What is expected
All the lines below need to be transcribed exactly. Pictures get left out.

---------- Source data

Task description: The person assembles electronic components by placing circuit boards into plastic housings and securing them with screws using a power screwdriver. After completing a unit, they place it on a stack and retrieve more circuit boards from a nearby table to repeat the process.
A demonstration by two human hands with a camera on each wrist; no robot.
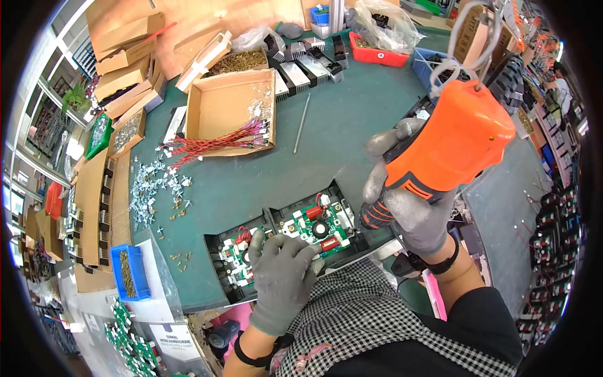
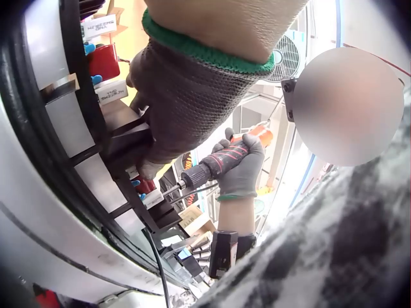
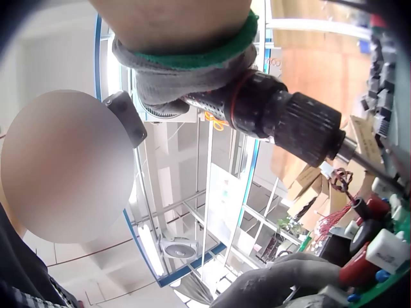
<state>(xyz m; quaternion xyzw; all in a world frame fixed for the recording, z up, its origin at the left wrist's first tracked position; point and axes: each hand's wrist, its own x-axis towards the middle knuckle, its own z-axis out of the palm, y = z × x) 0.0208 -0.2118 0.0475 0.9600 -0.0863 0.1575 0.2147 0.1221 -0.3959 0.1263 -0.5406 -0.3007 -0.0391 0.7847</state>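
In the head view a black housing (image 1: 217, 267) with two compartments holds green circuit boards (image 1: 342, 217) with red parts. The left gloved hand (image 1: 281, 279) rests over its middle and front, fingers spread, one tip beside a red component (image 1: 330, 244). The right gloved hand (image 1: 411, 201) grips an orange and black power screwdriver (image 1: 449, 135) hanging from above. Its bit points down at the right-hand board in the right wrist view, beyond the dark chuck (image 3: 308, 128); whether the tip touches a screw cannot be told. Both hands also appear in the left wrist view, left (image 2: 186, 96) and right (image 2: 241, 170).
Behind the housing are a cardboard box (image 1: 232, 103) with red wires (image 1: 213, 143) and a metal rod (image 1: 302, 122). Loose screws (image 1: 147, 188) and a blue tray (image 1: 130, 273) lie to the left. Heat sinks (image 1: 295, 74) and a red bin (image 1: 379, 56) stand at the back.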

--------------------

Result below
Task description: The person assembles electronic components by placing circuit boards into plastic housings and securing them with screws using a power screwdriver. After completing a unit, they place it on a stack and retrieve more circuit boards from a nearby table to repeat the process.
A demonstration by two human hands with a camera on each wrist; no robot.
<state>(xyz m; quaternion xyzw; all in a world frame fixed for the recording, z up, its origin at the left wrist's first tracked position; point and axes: each hand's wrist, its own x-axis towards the middle knuckle, its own z-axis out of the palm, y = z × x) 0.0208 -0.2118 0.0475 0.9600 -0.0863 0.1575 0.2147 0.1221 -0.3959 0.1263 -0.5406 -0.3007 -0.0391 0.7847</state>
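In the head view a black housing (image 1: 217, 267) with two compartments holds green circuit boards (image 1: 342, 217) with red parts. The left gloved hand (image 1: 281, 279) rests over its middle and front, fingers spread, one tip beside a red component (image 1: 330, 244). The right gloved hand (image 1: 411, 201) grips an orange and black power screwdriver (image 1: 449, 135) hanging from above. Its bit points down at the right-hand board in the right wrist view, beyond the dark chuck (image 3: 308, 128); whether the tip touches a screw cannot be told. Both hands also appear in the left wrist view, left (image 2: 186, 96) and right (image 2: 241, 170).
Behind the housing are a cardboard box (image 1: 232, 103) with red wires (image 1: 213, 143) and a metal rod (image 1: 302, 122). Loose screws (image 1: 147, 188) and a blue tray (image 1: 130, 273) lie to the left. Heat sinks (image 1: 295, 74) and a red bin (image 1: 379, 56) stand at the back.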

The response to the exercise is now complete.